Banco Central sabia de fraudes do Master quando autorizou venda do Banco Voiter; apontam documentos

O Banco Central disse que, de abril a novembro de 2025, o Banco Master buscou “injeção de recursos via venda de ativos pessoais”.

Publicado em 15 de janeiro de 2026 às 15:52

Banco Central apresenta nesta sexta defesa ao TCU sobre liquidação do Banco Master
Banco Central apresenta nesta sexta defesa ao TCU sobre liquidação do Banco Master Crédito: Reprodução

Documentos enviados ao Tribunal de Contas da União (TCU), revelam que o Banco Central já tinha conhecimento das fraudes no Banco Master desde o primeiro semestre de 2025, mas, mesmo assim, autorizou a venda do Banco Voiter (atual Banco Pleno).

A autoridade monetária citou que aprovou a transferência do controle do Banco Voiter (atual Banco Pleno) para o empresário baiano Augusto Lima (Guga Lima), em 24 de julho de 2025, depois de identificar os créditos podres.

O Banco Central disse que, de abril a novembro de 2025, o Banco Master buscou “injeção de recursos via venda de ativos pessoais”. O conglomerado de Vorcaro tinha incapacidade de cumprir o recolhimento de compulsórios. Na tentativa de dar sustentabilidade financeira ao Master, o Banco Central autorizou a transferência de ativos do conglomerado, o que, na prática, livrou o Banco Pleno de intervenção e de liquidação extrajudicial. Ou seja, parte dos recursos foram redirecionados para Guga Lima.

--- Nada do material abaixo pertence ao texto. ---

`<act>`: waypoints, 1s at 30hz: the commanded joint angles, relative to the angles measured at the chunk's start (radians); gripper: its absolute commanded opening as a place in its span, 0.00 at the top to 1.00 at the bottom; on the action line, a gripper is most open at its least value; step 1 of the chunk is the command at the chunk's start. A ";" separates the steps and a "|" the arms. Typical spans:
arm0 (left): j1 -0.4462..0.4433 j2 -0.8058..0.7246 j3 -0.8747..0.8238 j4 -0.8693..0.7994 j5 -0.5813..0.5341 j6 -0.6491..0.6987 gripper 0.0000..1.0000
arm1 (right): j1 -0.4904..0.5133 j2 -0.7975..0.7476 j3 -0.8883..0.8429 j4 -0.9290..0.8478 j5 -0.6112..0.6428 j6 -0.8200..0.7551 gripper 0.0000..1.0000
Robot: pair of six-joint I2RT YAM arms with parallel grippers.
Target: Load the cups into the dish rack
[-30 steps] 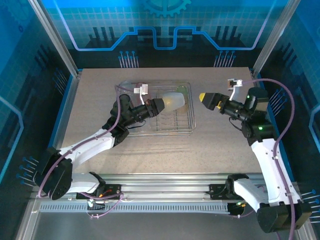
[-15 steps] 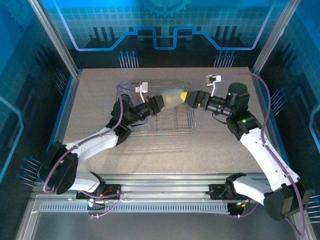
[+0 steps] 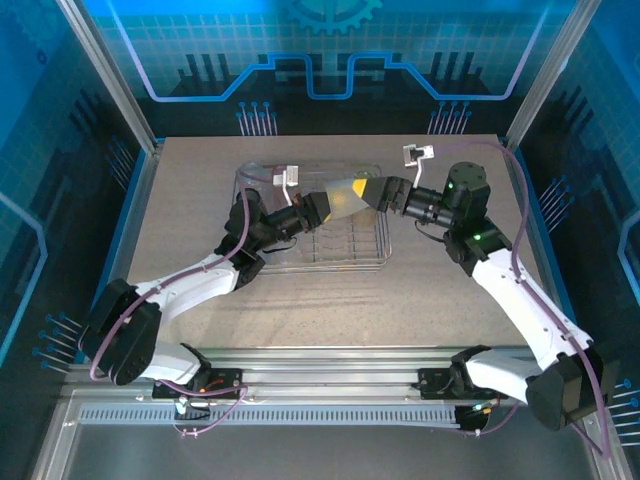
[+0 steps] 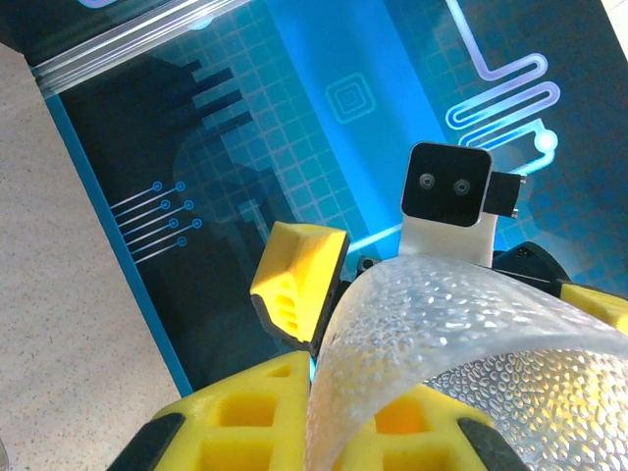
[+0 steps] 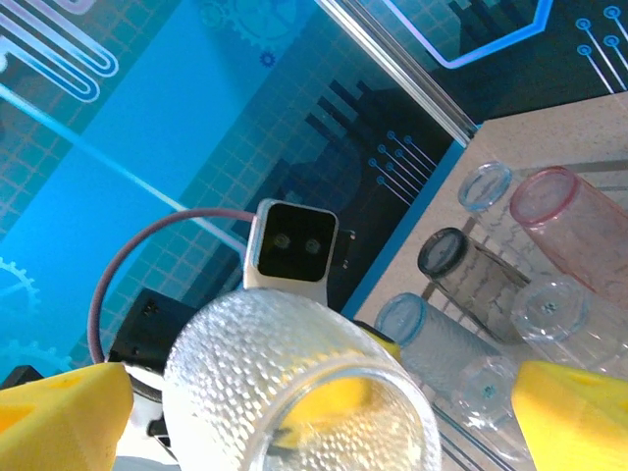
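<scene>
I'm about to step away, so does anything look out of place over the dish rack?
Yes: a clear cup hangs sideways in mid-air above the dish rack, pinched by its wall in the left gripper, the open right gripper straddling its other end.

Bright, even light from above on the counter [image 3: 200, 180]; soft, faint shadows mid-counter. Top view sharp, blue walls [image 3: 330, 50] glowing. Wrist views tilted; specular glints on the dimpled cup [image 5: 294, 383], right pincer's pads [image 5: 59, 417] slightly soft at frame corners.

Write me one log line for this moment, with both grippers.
left gripper: shut on clear cup | right gripper: open around cup | place: over dish rack
</scene>
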 commanded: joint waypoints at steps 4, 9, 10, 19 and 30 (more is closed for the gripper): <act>0.004 0.009 0.024 0.078 0.014 -0.016 1.00 | 0.038 0.030 0.019 0.087 -0.029 0.039 0.01; 0.004 0.012 0.025 0.078 0.014 -0.014 1.00 | 0.044 0.034 0.009 0.084 -0.020 0.041 0.04; 0.004 0.012 0.024 0.078 0.014 -0.015 1.00 | 0.043 0.033 0.005 0.084 -0.015 0.041 0.05; 0.004 0.025 0.007 0.121 -0.011 -0.019 1.00 | 0.050 0.058 -0.023 0.187 -0.023 0.119 0.09; 0.004 0.049 0.009 0.175 -0.017 -0.028 1.00 | 0.064 0.068 -0.035 0.187 -0.007 0.131 0.12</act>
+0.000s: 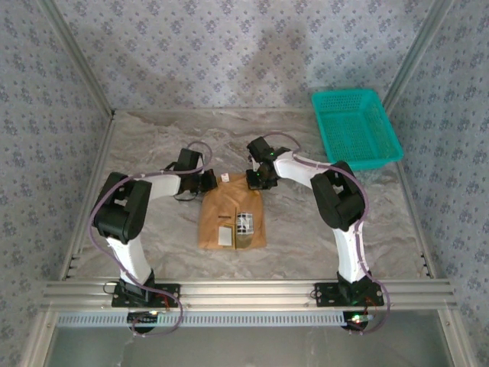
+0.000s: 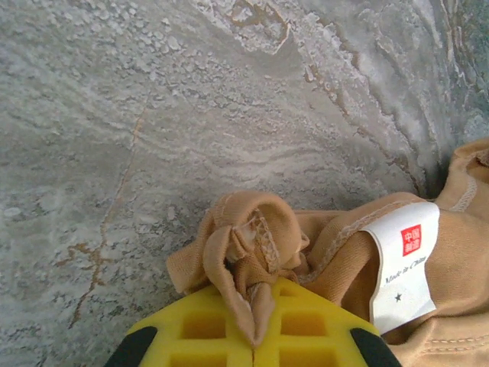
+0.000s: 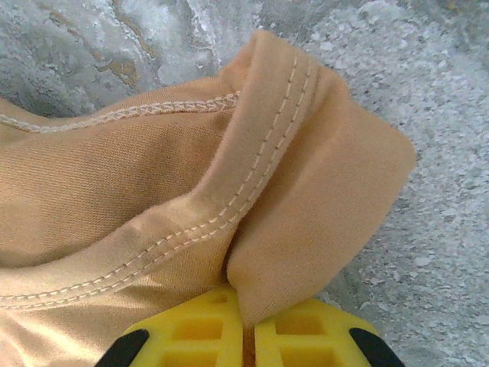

“No 1º semestre de 2025, foi constatada cessão de créditos inexistentes ao BRB, adquiridos pelo Banco Master S.A. de empresa terceira, configurando indícios de crimes contra o Sistema Financeiro Nacional. Os fatos foram comunicados pelo BCB ao Ministério Público Federal (MPF) em julho de 2025”, disse o BC ao TCU.

Guga Lima, construiu sua trajetória empresarial no setor de crédito consignado, ganhou projeção nacional ao se tornar sócio e CEO do Banco Master. Hoje controla o Banco Pleno, antigo Banco Voiter, instituição que ficou fora da liquidação decretada pelo Banco Central em novembro de 2025. Guga Lima chegou a ser preso junto com Vorcaro, na Operação Compliance Zero, mas foi solto ainda no ano passado.